Even in an age when many recordings are taken in superb sound from live performances (often several performances combined, plus ‘patching’ sessions), it can be enormously refreshing to hear performances by famous names caught truly ‘live’ and ‘on the wing’. Archive radio and in-house recordings have seen a welcome boom in recent years, and although sound and performance quality sometimes bring disappointments, the light shone by archival material on both well-known and more obscure figures is usually worth it. This is particularly the case with those individuals whose studio recordings dominated the market in the late mono and analogue stereo eras. The great Austrian conductor Karl Böhm, for instance, is almost always more interesting and exciting to hear live than in the studio. The same is equally true of his overmilked compatriot Herbert von Karajan: after bursting onto the scene in the 1930s as ‘das Wunder Karajan’ (‘the Karajan miracle’), he managed to shake off his wartime record under the Nazi regime to become one of the most recorded (and re-recorded!) conductors in history.
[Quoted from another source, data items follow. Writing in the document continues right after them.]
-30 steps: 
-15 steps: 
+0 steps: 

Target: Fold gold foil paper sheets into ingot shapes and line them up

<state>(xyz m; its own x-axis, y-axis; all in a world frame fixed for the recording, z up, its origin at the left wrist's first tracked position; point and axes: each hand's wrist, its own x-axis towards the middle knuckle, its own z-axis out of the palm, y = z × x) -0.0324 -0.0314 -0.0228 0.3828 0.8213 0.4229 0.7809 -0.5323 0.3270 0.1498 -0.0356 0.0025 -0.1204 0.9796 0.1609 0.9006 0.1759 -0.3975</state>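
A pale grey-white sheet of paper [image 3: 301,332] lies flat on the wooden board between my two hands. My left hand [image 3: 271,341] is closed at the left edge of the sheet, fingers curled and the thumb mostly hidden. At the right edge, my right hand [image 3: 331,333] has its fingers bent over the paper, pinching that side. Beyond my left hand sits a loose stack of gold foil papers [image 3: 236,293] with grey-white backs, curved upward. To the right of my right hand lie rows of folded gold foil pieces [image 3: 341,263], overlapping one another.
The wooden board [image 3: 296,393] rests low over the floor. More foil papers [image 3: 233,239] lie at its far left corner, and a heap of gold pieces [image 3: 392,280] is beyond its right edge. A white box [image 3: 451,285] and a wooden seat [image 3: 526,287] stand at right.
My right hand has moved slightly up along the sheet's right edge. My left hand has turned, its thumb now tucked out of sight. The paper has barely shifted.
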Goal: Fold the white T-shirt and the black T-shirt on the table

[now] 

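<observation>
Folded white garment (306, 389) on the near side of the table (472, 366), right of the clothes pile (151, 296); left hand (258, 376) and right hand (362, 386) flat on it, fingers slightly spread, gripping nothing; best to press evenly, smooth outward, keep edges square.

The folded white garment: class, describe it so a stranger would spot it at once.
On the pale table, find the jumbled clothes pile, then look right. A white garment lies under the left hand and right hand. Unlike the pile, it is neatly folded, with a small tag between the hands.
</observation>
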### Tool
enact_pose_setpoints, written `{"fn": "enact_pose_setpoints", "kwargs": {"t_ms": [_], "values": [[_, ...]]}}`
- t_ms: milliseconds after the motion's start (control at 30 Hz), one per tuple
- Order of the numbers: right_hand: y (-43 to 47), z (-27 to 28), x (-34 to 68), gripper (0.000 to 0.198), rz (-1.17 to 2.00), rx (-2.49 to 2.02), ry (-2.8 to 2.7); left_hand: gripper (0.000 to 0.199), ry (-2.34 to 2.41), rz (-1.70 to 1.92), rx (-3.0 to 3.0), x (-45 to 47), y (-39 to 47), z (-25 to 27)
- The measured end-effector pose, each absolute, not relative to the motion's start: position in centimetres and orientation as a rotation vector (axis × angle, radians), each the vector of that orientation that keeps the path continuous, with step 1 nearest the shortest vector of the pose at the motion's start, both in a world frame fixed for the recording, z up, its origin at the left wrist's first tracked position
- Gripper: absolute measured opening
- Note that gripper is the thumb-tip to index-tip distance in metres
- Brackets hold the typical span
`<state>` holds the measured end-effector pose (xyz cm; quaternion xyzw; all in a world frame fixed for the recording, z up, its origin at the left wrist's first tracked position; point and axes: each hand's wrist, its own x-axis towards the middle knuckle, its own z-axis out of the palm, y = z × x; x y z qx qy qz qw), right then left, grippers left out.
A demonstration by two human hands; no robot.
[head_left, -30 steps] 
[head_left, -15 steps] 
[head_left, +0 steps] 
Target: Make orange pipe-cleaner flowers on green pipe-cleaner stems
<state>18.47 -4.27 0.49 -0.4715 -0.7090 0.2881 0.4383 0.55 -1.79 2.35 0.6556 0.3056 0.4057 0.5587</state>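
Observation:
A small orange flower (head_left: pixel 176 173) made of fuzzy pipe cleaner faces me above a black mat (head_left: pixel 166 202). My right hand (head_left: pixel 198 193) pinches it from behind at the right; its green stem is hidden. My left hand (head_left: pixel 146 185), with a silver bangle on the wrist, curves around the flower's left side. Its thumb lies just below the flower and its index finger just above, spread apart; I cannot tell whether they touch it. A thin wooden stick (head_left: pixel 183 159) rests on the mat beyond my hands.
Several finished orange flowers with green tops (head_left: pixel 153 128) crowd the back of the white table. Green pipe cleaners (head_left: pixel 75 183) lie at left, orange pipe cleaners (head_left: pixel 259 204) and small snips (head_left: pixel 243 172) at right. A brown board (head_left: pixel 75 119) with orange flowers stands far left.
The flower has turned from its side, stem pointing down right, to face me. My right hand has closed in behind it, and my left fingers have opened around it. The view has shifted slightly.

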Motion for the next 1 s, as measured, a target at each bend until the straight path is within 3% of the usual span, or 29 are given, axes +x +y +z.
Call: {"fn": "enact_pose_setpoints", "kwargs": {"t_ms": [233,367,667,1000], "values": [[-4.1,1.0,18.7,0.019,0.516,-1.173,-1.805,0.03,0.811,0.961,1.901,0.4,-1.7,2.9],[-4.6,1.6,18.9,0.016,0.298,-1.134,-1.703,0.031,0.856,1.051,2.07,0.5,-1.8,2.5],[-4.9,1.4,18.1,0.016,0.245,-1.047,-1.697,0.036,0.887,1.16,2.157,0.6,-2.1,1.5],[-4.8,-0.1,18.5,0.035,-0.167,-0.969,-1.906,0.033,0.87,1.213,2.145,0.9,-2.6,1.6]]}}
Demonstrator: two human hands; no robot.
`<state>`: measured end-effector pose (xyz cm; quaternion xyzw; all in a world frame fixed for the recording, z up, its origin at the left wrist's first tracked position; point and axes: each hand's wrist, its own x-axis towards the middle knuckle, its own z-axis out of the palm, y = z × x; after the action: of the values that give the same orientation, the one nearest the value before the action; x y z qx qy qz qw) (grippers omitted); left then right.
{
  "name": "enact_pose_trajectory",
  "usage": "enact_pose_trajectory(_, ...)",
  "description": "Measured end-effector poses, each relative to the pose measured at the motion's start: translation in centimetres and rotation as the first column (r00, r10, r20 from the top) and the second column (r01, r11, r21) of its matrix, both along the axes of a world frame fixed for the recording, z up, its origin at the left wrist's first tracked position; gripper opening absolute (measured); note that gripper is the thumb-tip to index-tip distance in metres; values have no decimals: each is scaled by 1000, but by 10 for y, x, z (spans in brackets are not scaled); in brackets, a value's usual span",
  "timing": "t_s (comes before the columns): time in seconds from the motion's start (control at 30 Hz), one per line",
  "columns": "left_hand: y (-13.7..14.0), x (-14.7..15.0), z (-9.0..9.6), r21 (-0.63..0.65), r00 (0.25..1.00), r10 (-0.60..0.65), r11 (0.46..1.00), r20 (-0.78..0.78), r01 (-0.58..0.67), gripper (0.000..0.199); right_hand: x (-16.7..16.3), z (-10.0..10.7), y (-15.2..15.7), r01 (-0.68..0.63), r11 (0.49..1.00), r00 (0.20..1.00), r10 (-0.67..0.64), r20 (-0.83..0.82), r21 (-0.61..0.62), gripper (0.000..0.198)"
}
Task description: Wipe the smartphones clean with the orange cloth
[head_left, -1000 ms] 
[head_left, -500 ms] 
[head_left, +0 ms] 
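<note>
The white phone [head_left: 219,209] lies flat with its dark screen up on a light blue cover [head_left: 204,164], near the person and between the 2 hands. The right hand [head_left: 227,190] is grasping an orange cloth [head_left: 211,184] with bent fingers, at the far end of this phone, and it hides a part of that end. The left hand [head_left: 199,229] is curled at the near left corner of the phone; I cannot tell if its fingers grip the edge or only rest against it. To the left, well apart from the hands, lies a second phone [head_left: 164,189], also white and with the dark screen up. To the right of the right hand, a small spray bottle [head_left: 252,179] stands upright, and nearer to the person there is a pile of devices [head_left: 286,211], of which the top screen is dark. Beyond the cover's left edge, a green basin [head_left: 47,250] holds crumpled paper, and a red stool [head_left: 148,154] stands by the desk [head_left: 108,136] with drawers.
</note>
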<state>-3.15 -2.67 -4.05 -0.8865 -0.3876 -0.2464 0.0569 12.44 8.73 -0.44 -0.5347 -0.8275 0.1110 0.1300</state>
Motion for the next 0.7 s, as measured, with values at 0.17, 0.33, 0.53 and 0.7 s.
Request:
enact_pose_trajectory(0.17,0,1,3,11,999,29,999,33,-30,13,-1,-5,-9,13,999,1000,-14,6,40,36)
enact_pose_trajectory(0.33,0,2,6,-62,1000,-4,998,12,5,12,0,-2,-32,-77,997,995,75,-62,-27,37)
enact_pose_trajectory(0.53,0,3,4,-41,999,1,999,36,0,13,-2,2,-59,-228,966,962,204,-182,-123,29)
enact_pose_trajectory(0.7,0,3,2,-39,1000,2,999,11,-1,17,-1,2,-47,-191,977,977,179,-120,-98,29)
If you’re one of those who finds Karajan’s early and very late recordings more compelling than the often over-homogenised studio products of the late 1960s to early 1980s, a new release from Audite – who have embarked on a project to unlock the historic sound archives of the Lucerne Festival – will surely take your interest. In the wake of Karajan’s post-war denazification trial, Lucerne was the first venue outside Austria and Germany to extend a welcome to the conductor, as it also did to Karajan’s senior colleague and antipode Wilhelm Furtwängler. The Lucerne Festival had been launched in 1938 by Arturo Toscanini with a handpicked orchestra from Europe’s finest orchestras. Ten years later, the Swiss Festival Orchestra that formed the backbone of the ‘Internationale Musikfestwochen Luzern’ was comprised of players from the major Swiss orchestras, but was still good enough to attract artists of Karajan’s calibre, especially if they had postwar careers to rebuild.

In terms of repertoire, Audite’s three-disc set of performances dating from 1952–57 brings few surprises. The emphasis is on the Austro-German classics (especially Beethoven and Brahms) for which Karajan was fast developing a reputation. Even the 1955 performance of Honegger’s Symphony No.3 ‘Liturgique’ (of which Karajan’s later studio recording in Berlin is well known) represents the sort of ‘moderate modernism’ with which he was most at home. Yet the performances themselves – including soloists with whom Karajan rarely worked in the studio – have a freshness that many will find welcome, even if some allowances have to be made for the mono sound, which ranges from acceptable to good for the period. It makes the lack of attention given by the standard biographies to Karajan’s Lucerne appearances (which continued until 1989, from the late 1950s with ‘his’ Berlin Philharmonic) all the more remarkable.

The set opens with an August 1952 performance of Beethoven’s Eighth Symphony which is alert, rhythmically incisive and swift, with the first exposition repeat observed. Karajan is in his element here in a work that was always one of the strongest across his four recorded Beethoven symphony cycles. It is followed by another item from the same concert, Mozart’s great C minor Piano Concerto, K491, with Robert Casadesus as soloist. The first movement is noble but probing, the central Larghetto is radiant without being over-luxuriant, and although some intonation issues hit the Swiss woodwind section towards its end, these are more than compensated for by the sparks that fly in the later stages of the closing Allegretto, where Casadesus and Karajan seem to be egging one another on in the sort of way that only works in a live performance.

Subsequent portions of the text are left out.